Cómo se comportó el comercio global en 2016

7 Agosto, 2017 Por Roberto Azevêdo

Las estadísticas confirman que el comercio exterior continuó contribuyendo en los últimos 10 años al crecimiento y desarrollo económico de los países, ayudando así a reducir la pobreza en todo el mundo. Desde 2006, las exportaciones globales de mercaderías aumentaron un 32% en valor, hasta alcanzar los US$ 16 billones en 2016.

Asimismo, las exportaciones de servicios aceleraron su ritmo de crecimiento a una tasa del 64%, y registraron un valor de US$ 4,77 billones el año último.

El mayor crecimiento en el intercambio de mercaderías se registró en manufacturas y productos agrícolas, con incrementos del 37 y 67 por ciento, respectivamente, siempre en valores. De hecho, la exportación de combustibles y productos de la minería son la única excepción significativa, con ventas un 10% menor a las logradas en 2006, debido sobre todo a la caída del precio del petróleo.

Estos datos son buenas noticias para la economía global en general. Pero esconden la tendencia más reciente: en 2016, el comercio mundial de bienes registró el crecimiento más bajo (en volumen) desde la crisis financiera de 2008: el año pasado, el aumento fue de apenas 1,3%, la mitad de lo logrado en 2015 y bastante menos de la tasa anual de crecimiento promedio del 4,7% que se daba desde 1980. Esto se debe al magro incremento del PBI global, de 2,3% en 2016, por debajo del 2,7% de 2015 y del 2,8% de aumento anual promedio desde 1980.
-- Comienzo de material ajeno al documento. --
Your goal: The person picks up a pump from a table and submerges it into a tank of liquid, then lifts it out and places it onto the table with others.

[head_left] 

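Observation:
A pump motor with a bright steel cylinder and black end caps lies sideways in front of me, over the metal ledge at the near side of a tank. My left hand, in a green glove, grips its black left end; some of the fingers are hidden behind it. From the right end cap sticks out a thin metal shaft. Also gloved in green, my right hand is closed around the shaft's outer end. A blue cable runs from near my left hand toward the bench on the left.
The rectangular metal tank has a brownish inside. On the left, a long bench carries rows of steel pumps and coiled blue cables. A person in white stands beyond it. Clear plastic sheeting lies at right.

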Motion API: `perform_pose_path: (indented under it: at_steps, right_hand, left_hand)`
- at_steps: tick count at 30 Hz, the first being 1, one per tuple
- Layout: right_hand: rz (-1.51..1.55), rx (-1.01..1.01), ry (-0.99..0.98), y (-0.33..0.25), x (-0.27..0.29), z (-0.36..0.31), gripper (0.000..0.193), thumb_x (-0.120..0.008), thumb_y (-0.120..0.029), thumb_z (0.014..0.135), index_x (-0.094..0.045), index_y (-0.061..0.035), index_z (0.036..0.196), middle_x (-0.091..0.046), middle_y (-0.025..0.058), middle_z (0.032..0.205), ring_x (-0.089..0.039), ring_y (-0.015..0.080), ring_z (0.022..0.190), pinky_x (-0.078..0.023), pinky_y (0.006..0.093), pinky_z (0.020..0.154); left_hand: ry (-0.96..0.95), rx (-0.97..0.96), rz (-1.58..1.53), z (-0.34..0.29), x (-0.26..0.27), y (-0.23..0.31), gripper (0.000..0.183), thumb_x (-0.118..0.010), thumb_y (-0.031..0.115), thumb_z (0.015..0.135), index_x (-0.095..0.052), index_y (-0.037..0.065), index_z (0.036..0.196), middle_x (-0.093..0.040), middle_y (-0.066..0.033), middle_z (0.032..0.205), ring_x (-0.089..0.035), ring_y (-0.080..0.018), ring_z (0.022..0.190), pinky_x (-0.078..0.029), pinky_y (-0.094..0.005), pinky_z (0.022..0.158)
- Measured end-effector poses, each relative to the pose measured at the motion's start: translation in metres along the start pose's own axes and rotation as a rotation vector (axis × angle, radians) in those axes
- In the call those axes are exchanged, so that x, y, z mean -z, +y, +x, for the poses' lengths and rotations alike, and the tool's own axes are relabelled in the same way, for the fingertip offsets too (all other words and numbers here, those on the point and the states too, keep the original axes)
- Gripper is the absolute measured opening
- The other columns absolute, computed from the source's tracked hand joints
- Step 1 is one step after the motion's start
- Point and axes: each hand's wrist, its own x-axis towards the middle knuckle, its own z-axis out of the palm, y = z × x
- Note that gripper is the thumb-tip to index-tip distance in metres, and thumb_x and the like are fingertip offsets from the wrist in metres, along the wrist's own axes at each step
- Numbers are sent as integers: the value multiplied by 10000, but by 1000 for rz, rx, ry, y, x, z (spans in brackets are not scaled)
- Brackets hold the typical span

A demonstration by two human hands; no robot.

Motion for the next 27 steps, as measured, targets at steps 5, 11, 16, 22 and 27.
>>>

También se redujo en los últimos años la ratio de crecimiento del comercio exterior en función del aumento del PBI, que se ubicó en torno al 1:1 en el despertar de la crisis financiera, y contrasta con el promedio histórico que se registra desde el final de la Segunda Guerra Mundial, donde por cada punto de crecimiento del PBI, el comercio global crecía 1,5 veces más rápido.
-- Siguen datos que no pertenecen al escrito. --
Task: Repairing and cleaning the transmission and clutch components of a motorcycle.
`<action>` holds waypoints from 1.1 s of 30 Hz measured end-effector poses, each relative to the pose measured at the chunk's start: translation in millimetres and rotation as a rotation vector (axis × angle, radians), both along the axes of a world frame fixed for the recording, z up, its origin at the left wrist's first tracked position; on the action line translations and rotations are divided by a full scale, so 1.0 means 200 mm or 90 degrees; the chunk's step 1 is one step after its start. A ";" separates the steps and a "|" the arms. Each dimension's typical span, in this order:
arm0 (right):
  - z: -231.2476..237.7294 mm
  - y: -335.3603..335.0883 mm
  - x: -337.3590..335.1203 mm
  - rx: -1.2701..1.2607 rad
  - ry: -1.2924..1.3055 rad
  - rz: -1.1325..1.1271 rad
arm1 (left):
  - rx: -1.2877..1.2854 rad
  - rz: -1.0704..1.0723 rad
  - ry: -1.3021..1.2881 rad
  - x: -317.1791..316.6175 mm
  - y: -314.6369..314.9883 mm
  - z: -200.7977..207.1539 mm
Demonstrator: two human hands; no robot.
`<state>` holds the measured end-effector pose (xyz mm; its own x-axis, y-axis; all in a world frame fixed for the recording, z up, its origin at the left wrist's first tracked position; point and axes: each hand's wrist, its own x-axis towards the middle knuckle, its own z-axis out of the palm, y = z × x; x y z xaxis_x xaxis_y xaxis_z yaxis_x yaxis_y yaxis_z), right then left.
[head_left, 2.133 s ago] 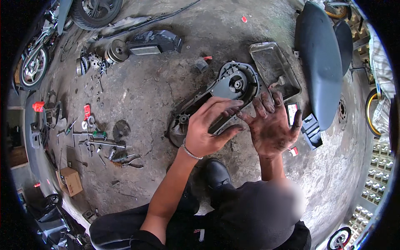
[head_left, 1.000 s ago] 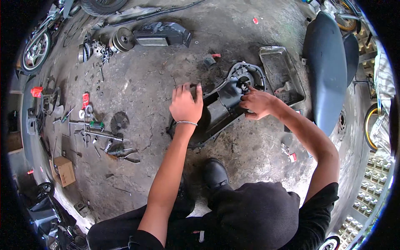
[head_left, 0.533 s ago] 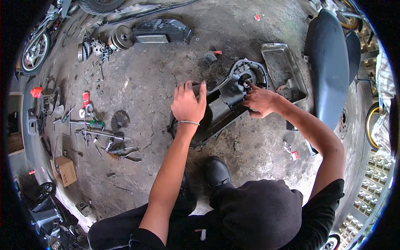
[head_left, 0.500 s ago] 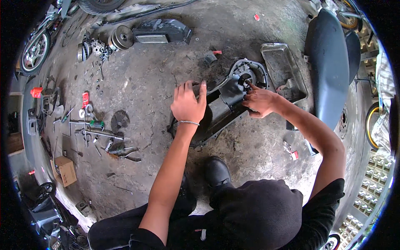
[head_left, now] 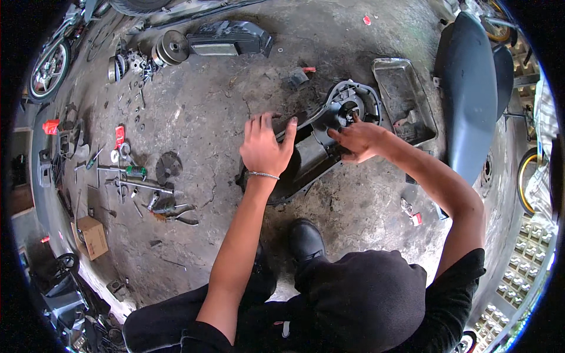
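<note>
The long grey metal casing [head_left: 322, 135] looks dull, the grey concrete floor [head_left: 212, 117] under it rough, the rectangular metal tray [head_left: 394, 83] on its right grimy, and the elongated black seat [head_left: 468, 88] farther right smooth and satiny.

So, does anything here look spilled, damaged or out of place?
Nothing looks plainly broken. Pliers and a screwdriver lie loose on the concrete floor rather than stored away, which looks untidy, and dark stains blotch it near the engine casing, perhaps from a spill; I can't tell whether they're wet.
</note>
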<state>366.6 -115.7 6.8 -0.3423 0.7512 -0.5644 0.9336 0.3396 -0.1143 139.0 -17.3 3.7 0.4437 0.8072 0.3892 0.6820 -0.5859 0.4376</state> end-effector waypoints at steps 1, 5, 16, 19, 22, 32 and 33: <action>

En 2016, por primera vez en 15 años, la ratio se desplomó por debajo de 1 a 0,6.

De todas maneras, los indicadores de los primeros meses de 2017 son en general más positivos, por lo que estimamos que el comercio exterior global crecerá un 2,4% este año. Se espera sobre todo que la instrumentación del Acuerdo de Facilitación del Comercio (AFC), que entró en vigor a principios de año, le de un fuerte impulso al intercambio de mercaderías.
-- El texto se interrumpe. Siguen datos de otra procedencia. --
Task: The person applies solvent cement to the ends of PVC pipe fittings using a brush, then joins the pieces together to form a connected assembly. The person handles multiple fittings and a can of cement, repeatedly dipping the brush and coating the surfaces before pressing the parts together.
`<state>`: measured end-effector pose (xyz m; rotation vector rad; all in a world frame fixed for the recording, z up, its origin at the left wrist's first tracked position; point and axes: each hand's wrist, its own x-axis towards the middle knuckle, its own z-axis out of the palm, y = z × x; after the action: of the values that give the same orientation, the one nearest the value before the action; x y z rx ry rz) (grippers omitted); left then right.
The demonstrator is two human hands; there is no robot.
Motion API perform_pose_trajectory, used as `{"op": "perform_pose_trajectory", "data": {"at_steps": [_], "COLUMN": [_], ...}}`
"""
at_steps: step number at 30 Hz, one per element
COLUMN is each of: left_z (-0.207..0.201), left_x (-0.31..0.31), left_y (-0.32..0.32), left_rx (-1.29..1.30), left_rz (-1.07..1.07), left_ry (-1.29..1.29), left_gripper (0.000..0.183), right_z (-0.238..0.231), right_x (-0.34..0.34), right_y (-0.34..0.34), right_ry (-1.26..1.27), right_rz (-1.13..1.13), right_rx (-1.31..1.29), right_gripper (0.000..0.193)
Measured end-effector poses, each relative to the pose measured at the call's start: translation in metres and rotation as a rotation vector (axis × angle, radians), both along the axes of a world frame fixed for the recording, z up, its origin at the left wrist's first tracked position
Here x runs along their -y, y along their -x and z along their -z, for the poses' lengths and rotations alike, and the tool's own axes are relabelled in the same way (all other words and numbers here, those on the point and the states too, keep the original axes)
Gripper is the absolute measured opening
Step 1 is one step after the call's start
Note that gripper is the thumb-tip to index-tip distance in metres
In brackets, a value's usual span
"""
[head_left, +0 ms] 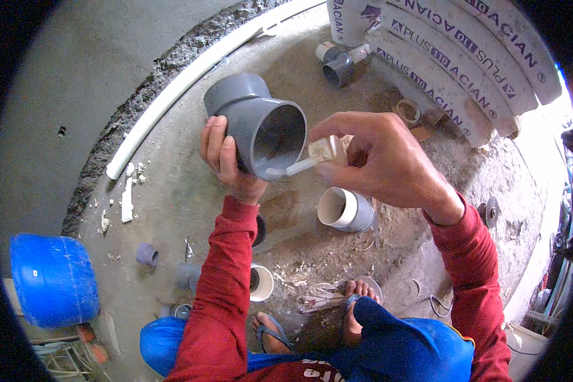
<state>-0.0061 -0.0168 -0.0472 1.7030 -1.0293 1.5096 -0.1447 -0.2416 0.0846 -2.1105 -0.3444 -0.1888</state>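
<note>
My left hand (224, 156) is wrapped round the underside of a large grey plastic pipe fitting (237, 95), raised above the floor. The fitting's round open mouth faces right, toward my other hand. In a pinch, my right hand (385, 159) grips a small cream-coloured applicator (326, 150) with a thin white stem. That stem reaches into the lower rim of the mouth, where a pale wet-looking streak shows on the inner wall. Below the right hand, a short white-and-grey pipe piece (345, 210) stands on the concrete.
A blue drum (54, 280) is at the left. Behind my work runs a long white pipe (184, 89) along a rough concrete edge. Stacked white pipes (452, 70) fill the back right. Smaller fittings (339, 69) and a cutting disc (492, 211) lie on the floor.
</note>
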Motion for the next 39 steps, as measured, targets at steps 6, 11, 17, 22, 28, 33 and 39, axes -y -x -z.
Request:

El objetivo del AFC es simplificar los procesos aduaneros y acelerar el flujo de los bienes a través de las fronteras. Estimamos que el AFC tendrá un impacto en el crecimiento del comercio de 2,7 puntos porcentuales por año para 2030.

Por otra parte, resulta evidente que tanto el comercio de bienes como el de servicios se encuentra muy concentrado: los 10 principales actores representan más de la mitad del comercio global.

Aún así, las economías en desarrollo aumentaron su participación de mercado al 41% en el caso de los bienes transados, y al 36% en los servicios. Los países menos adelantados (PMA), en tanto, se encuentran demasiado rezagados, con una participación en las exportaciones totales por debajo del 1%.

El comercio entre las economías en desarrollo continuó en franco ascenso: en 2015 representaron la mitad de sus transacciones con el mundo, y el 67% de estos embarques fueron manufacturas.

En el capítulo de servicios, el que reportó el mayor crecimiento fue el sector de las TICs (tecnologías de la información y comunicación), dentro de los cuales los servicios informáticos representaron el 72%, con exportaciones por US$ 353.000 millones, impulsadas en parte por el Acuerdo de las Tecnologías de la Información (ATI) de la Organización Mundial del Comercio (OMC).

El surgimiento de las nuevas tecnologías impactará positivamente en el comercio electrónico en el corto plazo, ofreciendo grandes oportunidades para emprendedores y pymes de todo el mundo. Es de esperar que los países mejoren sus estadísticas de comercio electrónico. Para encarar este desafío, la OMC y la Organización para la Cooperación y el Desarrollo Económico (OCDE) crearon un equipo de trabajo ad hoc.

De hecho, una base de datos estadísticos sólida es una fuente esencial para nuestro trabajo en la OMC, y es lo que nos ayuda a cumplir nuestra misión: que las oportunidades del comercio le lleguen a todos, y que todos los actores de la sociedad puedan participar y gozar de sus beneficios.

El autor es director general de la Organización Mundial del Comercio (OMC).